What needs to be done -> A verbatim repeat of the lines below is required, with the pictures removed.
Start of Data extract
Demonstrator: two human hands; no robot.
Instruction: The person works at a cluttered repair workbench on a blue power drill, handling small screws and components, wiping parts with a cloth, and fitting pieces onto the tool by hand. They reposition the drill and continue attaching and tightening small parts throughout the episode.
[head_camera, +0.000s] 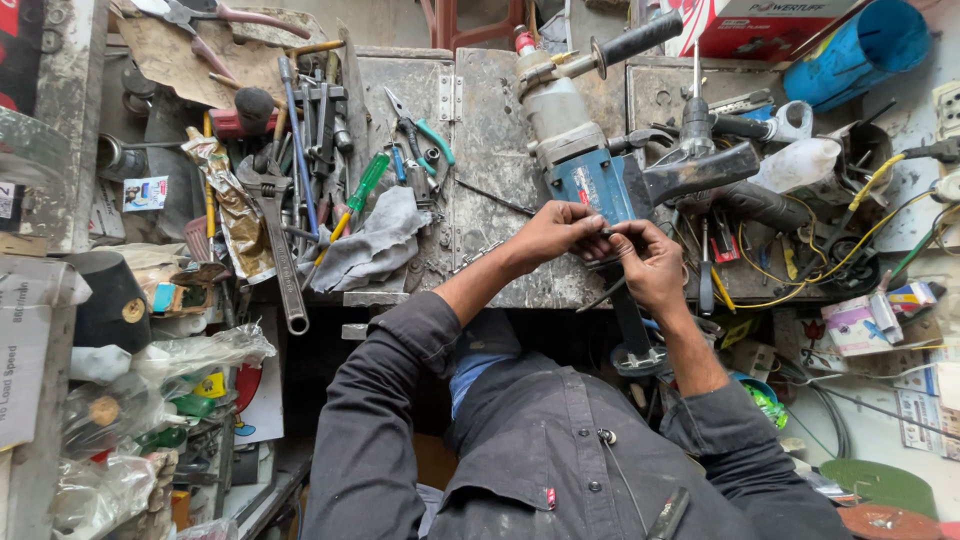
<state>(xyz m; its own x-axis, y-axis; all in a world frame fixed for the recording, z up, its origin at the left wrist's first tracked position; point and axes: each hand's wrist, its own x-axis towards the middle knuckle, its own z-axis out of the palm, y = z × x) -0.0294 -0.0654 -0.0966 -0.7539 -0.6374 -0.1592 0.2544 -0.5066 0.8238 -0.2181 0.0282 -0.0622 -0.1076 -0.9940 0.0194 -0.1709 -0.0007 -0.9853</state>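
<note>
Head view: while I watch from afar, both hands meet at the workbench's front edge.
Left hand: pinching a small dark part against the blue drill body.
Right hand: clenched on the same part.
Progress: I judge the work mid-way; drill lies at 12 o'clock, unassembled.
Obstructions: grey rag at 9 o'clock, yellow wires at 3 o'clock.

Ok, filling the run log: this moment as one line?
left hand: on blue-grey power drill | right hand: beside it, pinching small part | metal workbench
</note>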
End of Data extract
Reply ->
Demonstrator: two human hands; no robot.
Instruction: The person works at a cluttered repair workbench on a blue power drill, handling small screws and components, wiping parts with a cloth, and fitting pieces onto the tool by hand. They reposition the drill and continue attaching and tightening small parts throughout the episode.
[head_camera, +0.000s] 
<state>(xyz m; its own x-axis, y-axis; all in a world frame fixed for the recording, z up, its origin at the left wrist's first tracked position; point and axes: each hand's wrist, its own x-axis towards the middle knuckle, its own z-axis out of the palm, y = z × x) -0.0294 -0.0654 -0.0966 -0.7539 -0.6374 -0.1592 0.2544 -0.5066 0.8238 -0.2181 0.0282 -0.0622 -0.1076 -0.9940 0.0194 -0.1709 -0.0007 -0.9853</state>
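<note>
Head view: while I watch from afar, both hands meet at the workbench's front edge.
Left hand: pinching a small dark part against the blue drill body.
Right hand: clenched on the same part.
Progress: I judge the work mid-way; drill lies at 12 o'clock, unassembled.
Obstructions: grey rag at 9 o'clock, yellow wires at 3 o'clock.

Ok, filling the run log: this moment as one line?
left hand: on blue-grey power drill | right hand: beside it, pinching small part | metal workbench
</note>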

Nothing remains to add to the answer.